Nitekim halk arasında kullanılan "en yakın dostuna bile güvenme" sözü cahiliye insanının bu tedirginliğini çok iyi ifade etmektedir. Aynı şekilde deprem, yıldırım, sel gibi doğa olayları, hastalanmak, ihanete uğramak, aldatılmak, ölmek, sakatlanmak, evlenememek, çocuk sahibi olamamak, yaşlanmak ve daha pekçok olay Allah'a tevekkül edemeyen bir kimse için hep korku sebebidir. Elbette ki tek bir ilah olan Allah'a iman etmek ve yalnızca O'na teslim olmak yerine O'ndan başka sahte ilahlar edinen bir kişi yaşam boyu bunlar gibi çok fazla sayıda sıkıntı yaşamak zorundadır. Çünkü bu kişinin memnun edeceği, kalbini kazanacağı, rahat ettireceği pek çok efendisi vardır. Bu nedenle de rahat etmesi, kalben huzur bulması mümkün değildir. Kuran'da cahiliye insanının bu yönü şu örnekle tarif edilmektedir:
"Allah (ortak koşanlar için) bir örnek verdi: Kendisi hakkında uyumsuz ve geçimsiz bulunan, sahipleri de çok ortaklı olan (köle) bir adam ile yalnızca bir kişiye teslim olmuş bir adam. Bu ikisinin durumu bir olur mu? Hamd, Allah'ındır. Hayır onların çoğu bilmiyorlar." (Zümer suresi, 29)

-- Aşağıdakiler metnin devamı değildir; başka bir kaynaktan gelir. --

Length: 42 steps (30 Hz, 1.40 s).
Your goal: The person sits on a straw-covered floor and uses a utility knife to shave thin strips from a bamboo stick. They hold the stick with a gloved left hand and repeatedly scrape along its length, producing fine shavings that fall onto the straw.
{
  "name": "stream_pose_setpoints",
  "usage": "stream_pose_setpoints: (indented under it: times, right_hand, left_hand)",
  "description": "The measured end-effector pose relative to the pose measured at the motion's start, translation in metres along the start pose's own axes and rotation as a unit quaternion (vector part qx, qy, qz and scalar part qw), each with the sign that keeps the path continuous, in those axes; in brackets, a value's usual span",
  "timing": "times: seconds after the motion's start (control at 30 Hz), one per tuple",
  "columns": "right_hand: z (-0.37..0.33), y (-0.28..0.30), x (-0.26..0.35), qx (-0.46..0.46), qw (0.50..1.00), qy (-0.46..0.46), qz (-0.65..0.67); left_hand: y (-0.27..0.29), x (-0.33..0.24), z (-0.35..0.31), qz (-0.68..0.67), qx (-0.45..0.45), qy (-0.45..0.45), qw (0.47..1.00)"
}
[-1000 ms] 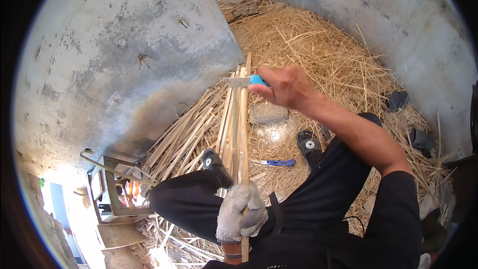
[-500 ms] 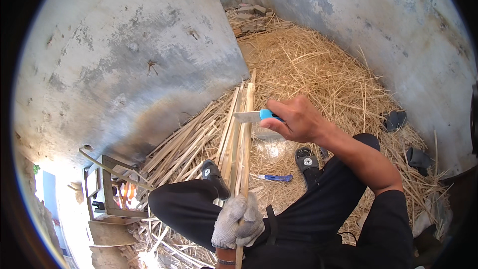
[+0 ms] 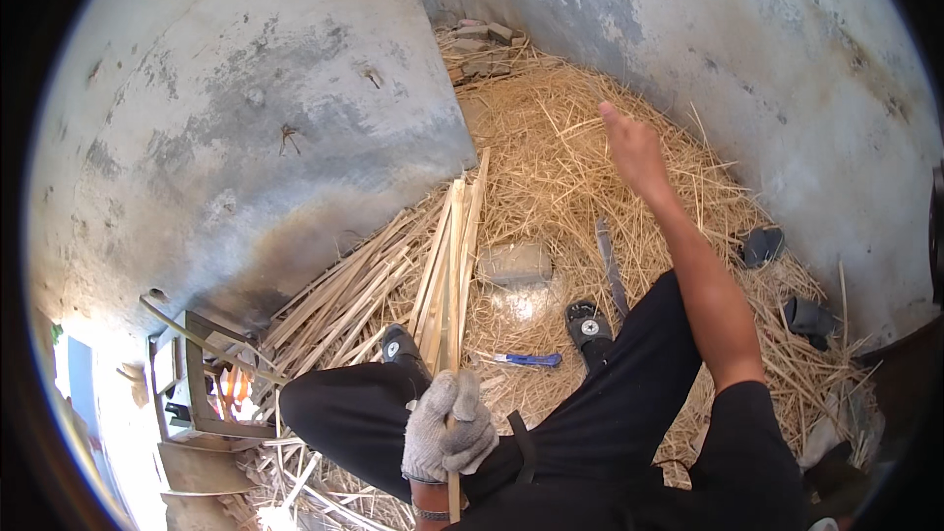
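Note:
My left hand (image 3: 449, 425), in a pale knitted work glove, is closed around a long flat strip of split bamboo or wood (image 3: 455, 285). The strip runs up between my legs and rests among similar strips (image 3: 433, 275). My bare right hand (image 3: 637, 155) is stretched out far to the right over the straw, with its fingers curled and the thumb or one finger pointing forward. What it grips cannot be made out; no handle or blade shows there. A blue utility knife (image 3: 531, 360) lies on the floor between my feet.
A brick-like block (image 3: 516, 264) lies beyond the utility knife, and a long grey blade (image 3: 611, 265) near my right shoe. Straw (image 3: 560, 138) covers the floor up to the wall (image 3: 708, 49). More strips (image 3: 344, 275) and a frame-like stand (image 3: 202, 374) are at left.
My right hand has swept forward and away from the strips; the blue-handled knife it held no longer shows. The left hand still grips its strip. The view has shifted slightly.

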State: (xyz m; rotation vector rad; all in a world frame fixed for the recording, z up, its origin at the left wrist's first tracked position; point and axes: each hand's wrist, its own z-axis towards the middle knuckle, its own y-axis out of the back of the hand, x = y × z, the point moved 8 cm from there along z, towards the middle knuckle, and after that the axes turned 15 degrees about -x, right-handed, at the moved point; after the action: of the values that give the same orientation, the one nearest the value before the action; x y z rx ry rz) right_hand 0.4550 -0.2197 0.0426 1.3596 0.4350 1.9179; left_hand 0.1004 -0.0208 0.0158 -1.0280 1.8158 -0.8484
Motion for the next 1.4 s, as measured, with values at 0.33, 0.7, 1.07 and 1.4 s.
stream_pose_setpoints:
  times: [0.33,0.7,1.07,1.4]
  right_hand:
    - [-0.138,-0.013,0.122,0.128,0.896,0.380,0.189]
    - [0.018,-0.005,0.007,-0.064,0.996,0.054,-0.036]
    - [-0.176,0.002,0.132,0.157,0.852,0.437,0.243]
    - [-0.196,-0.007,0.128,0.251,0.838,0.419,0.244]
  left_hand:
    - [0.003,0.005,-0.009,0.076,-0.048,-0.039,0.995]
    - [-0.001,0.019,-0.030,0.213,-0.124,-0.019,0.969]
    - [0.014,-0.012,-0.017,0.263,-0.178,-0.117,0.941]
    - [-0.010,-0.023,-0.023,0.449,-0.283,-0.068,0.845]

Ayette de bildirildiği gibi iman eden insanın tek razı edeceği makam Allah'tır. Bunun için hayatı huzurlu, mutmain ve neşe doludur. Bunun dışında cahiliye insanının hayatını sıkıntıya sokan pek çok ayrıntı vardır. Bunlardan biri de atalardan kalma batıl gelenekler, batıl inançlar ve saplantılardır. İsminden de anlaşıldığı gibi hak olmayan bu inançların hiçbir makul, mantıklı ve geçerli bir temeli ve sebebi yoktur. Bu inançlar, uzun yıllardır, bir nesilden bir sonraki nesile aktarılmış, Allah'ın kitabından bihaber yaşayan ve O'nu gereği gibi takdir edememiş kişilerin sahiplendiği ve yaşamlarının her anına hakim olmuş akıl ve mantık dışı iddialardan ibarettir. Örneğin kişi merdiven altından geçemez, kara kedi gördüğünde yolunu değiştirir, mezarlıkların önünden geçerken başını çevirir, on üç sayısından uzak durmaya çalışır, kötü ve istemediği bir şey duyduğunda tahtaya iki kez vurur, siyah rengi uğursuzluk sayar, ya da bıçak, makas gibi gereçleri başka birine elden veremez… Bu örnekleri çoğaltmak mümkündür. Üstelik bu inanç ve saplantılar dünyanın her yerinde, Kuran ruhundan uzak yaşayan insanlar arasında evrensel olarak kabul görmüştür. Bunları yapmadığı takdirde kendisine bir uğursuzluk geleceğine samimi olarak inanır ve gün boyu kötülük ve bela beklentisi içinde tedirgin ve huzursuz yaşar.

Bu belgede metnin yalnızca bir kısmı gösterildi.